» **EXERCISE INSTRUCTIONS**:
Return, without pictures, the lines from the start of the data through the one that contains "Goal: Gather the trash".

» **DATA PROVIDED**:
****************************************

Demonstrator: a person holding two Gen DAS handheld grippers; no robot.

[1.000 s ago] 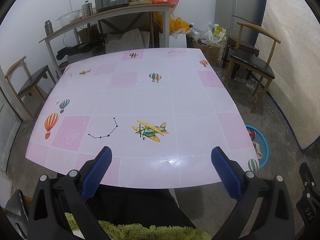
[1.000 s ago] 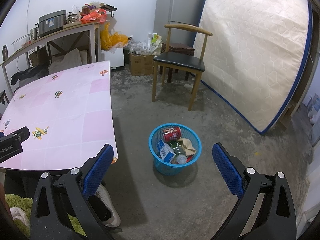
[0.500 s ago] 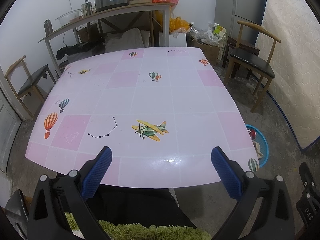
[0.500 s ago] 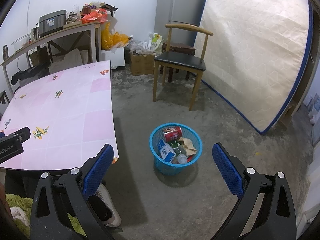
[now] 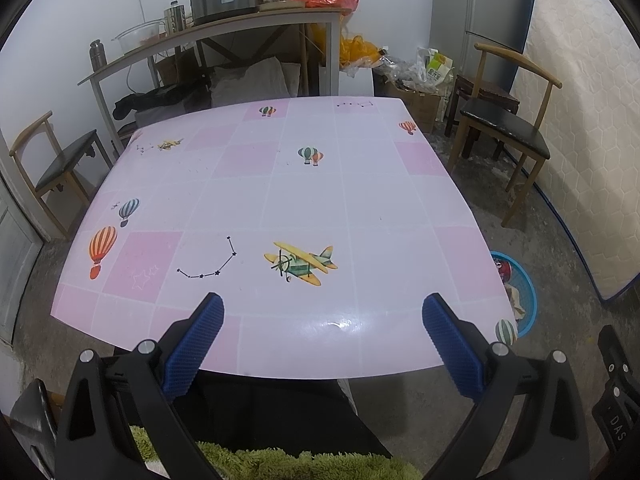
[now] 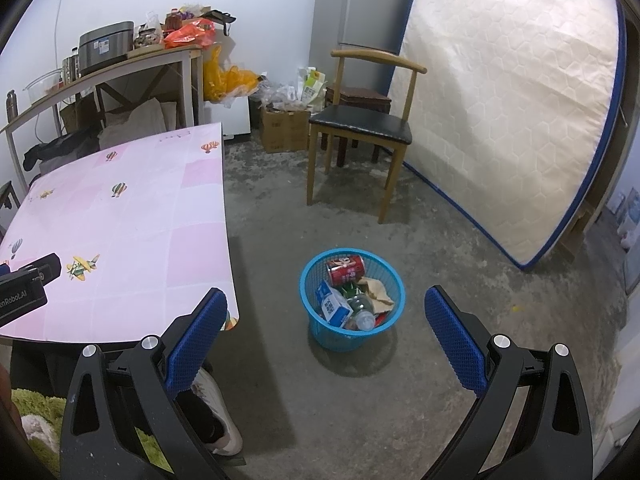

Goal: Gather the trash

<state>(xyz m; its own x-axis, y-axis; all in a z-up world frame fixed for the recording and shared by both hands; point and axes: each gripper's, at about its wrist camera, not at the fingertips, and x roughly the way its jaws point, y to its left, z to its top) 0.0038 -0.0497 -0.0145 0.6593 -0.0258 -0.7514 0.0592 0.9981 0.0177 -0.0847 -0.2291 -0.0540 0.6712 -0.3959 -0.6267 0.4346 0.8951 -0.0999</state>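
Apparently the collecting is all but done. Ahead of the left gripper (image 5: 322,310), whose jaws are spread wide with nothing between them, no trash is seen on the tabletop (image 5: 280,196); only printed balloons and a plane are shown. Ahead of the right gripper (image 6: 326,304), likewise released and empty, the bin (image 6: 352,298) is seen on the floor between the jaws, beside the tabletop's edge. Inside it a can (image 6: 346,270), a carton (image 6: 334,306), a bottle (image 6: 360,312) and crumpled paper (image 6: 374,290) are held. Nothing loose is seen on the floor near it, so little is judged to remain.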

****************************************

» **SOLUTION FOR THIS EXERCISE**:
Demonstrator: a person holding two Gen DAS handheld grippers; no robot.

[1.000 s ago] 
[1.000 s ago] 
[0.500 s ago] 
[0.500 s ago] 
[now] 
[now] 

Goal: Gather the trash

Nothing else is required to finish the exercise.